TASK DETAILS
Restate each entry word for word. Keep every detail intact.

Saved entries
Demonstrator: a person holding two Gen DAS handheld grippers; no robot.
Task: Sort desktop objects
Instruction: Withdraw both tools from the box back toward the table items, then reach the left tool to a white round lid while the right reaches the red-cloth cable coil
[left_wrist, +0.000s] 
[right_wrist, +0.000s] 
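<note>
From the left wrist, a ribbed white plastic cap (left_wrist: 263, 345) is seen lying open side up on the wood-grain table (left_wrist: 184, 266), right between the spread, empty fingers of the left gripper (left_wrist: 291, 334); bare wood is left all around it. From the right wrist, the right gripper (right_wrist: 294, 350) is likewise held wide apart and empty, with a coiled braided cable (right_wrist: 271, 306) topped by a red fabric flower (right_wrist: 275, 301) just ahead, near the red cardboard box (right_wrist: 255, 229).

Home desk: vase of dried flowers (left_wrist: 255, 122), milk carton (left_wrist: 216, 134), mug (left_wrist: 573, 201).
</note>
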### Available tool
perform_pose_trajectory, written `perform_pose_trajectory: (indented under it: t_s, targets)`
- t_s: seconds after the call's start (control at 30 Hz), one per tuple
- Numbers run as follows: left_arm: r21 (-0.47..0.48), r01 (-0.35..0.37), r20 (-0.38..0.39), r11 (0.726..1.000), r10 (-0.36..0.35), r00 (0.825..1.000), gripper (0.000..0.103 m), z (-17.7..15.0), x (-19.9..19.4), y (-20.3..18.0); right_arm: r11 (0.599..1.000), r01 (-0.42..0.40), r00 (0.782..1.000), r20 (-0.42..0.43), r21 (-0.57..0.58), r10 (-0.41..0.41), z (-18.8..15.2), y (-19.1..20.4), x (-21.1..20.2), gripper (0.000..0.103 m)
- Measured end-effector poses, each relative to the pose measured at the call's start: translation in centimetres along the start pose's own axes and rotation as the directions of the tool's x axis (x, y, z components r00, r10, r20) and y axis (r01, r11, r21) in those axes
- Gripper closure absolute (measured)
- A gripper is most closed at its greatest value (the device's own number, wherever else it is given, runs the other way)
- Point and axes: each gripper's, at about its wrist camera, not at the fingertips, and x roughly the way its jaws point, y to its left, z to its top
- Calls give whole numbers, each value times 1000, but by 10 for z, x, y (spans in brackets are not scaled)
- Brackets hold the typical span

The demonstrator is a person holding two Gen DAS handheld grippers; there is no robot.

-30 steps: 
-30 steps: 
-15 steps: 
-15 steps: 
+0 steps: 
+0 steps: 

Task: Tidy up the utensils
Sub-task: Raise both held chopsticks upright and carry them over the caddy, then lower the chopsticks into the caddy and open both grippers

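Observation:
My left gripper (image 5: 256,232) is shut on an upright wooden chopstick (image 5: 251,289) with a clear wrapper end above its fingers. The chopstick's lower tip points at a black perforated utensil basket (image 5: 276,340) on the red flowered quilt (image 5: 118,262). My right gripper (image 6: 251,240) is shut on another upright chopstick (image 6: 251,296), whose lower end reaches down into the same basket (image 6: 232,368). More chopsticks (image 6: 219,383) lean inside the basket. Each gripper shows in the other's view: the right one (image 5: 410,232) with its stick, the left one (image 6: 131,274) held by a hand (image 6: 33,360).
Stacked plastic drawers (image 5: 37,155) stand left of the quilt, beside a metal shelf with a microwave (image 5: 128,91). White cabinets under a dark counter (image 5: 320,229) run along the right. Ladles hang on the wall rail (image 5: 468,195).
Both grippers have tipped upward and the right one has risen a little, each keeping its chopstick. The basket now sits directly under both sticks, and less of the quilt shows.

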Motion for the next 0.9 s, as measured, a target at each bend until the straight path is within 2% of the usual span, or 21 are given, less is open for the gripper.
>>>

SOLUTION
Demonstrator: a person holding two Gen DAS handheld grippers; no robot.
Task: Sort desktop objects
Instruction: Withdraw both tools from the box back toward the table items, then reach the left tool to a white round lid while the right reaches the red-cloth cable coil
[left_wrist, +0.000s] 
[right_wrist, +0.000s] 
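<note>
From the left wrist, a ribbed white plastic cap (left_wrist: 263, 345) is seen lying open side up on the wood-grain table (left_wrist: 184, 266), right between the spread, empty fingers of the left gripper (left_wrist: 291, 334); bare wood is left all around it. From the right wrist, the right gripper (right_wrist: 294, 350) is likewise held wide apart and empty, with a coiled braided cable (right_wrist: 271, 306) topped by a red fabric flower (right_wrist: 275, 301) just ahead, near the red cardboard box (right_wrist: 255, 229).

Home desk: vase of dried flowers (left_wrist: 255, 122), milk carton (left_wrist: 216, 134), mug (left_wrist: 573, 201).
</note>
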### Available tool
perform_pose_trajectory, written `perform_pose_trajectory: (indented under it: t_s, targets)`
- t_s: seconds after the call's start (control at 30 Hz), one per tuple
- Numbers run as follows: left_arm: r21 (-0.47..0.48), r01 (-0.35..0.37), r20 (-0.38..0.39), r11 (0.726..1.000), r10 (-0.36..0.35), r00 (0.825..1.000), gripper (0.000..0.103 m), z (-17.7..15.0), x (-19.9..19.4), y (-20.3..18.0); right_arm: r11 (0.599..1.000), r01 (-0.42..0.40), r00 (0.782..1.000), r20 (-0.42..0.43), r21 (-0.57..0.58), r10 (-0.41..0.41), z (-18.8..15.2), y (-19.1..20.4), x (-21.1..20.2), gripper (0.000..0.103 m)
- Measured end-effector poses, each relative to the pose measured at the call's start: translation in centimetres along the start pose's own axes and rotation as the directions of the tool's x axis (x, y, z components r00, r10, r20) and y axis (r01, r11, r21) in those axes
- Gripper closure absolute (measured)
- A gripper is most closed at its greatest value (the device's own number, wherever else it is given, runs the other way)
- Point and axes: each gripper's, at about its wrist camera, not at the fingertips, and x roughly the way its jaws point, y to its left, z to its top
- Calls give whole numbers, each value times 1000, but by 10 for z, x, y (spans in brackets are not scaled)
- Brackets hold the typical span

The demonstrator is a person holding two Gen DAS handheld grippers; there is no robot.

-30 steps: 
-30 steps: 
-15 steps: 
-15 steps: 
+0 steps: 
+0 steps: 

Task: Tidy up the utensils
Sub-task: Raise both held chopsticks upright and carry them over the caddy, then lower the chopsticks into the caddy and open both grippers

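Observation:
My left gripper (image 5: 256,232) is shut on an upright wooden chopstick (image 5: 251,289) with a clear wrapper end above its fingers. The chopstick's lower tip points at a black perforated utensil basket (image 5: 276,340) on the red flowered quilt (image 5: 118,262). My right gripper (image 6: 251,240) is shut on another upright chopstick (image 6: 251,296), whose lower end reaches down into the same basket (image 6: 232,368). More chopsticks (image 6: 219,383) lean inside the basket. Each gripper shows in the other's view: the right one (image 5: 410,232) with its stick, the left one (image 6: 131,274) held by a hand (image 6: 33,360).
Stacked plastic drawers (image 5: 37,155) stand left of the quilt, beside a metal shelf with a microwave (image 5: 128,91). White cabinets under a dark counter (image 5: 320,229) run along the right. Ladles hang on the wall rail (image 5: 468,195).
Both grippers have tipped upward and the right one has risen a little, each keeping its chopstick. The basket now sits directly under both sticks, and less of the quilt shows.
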
Motion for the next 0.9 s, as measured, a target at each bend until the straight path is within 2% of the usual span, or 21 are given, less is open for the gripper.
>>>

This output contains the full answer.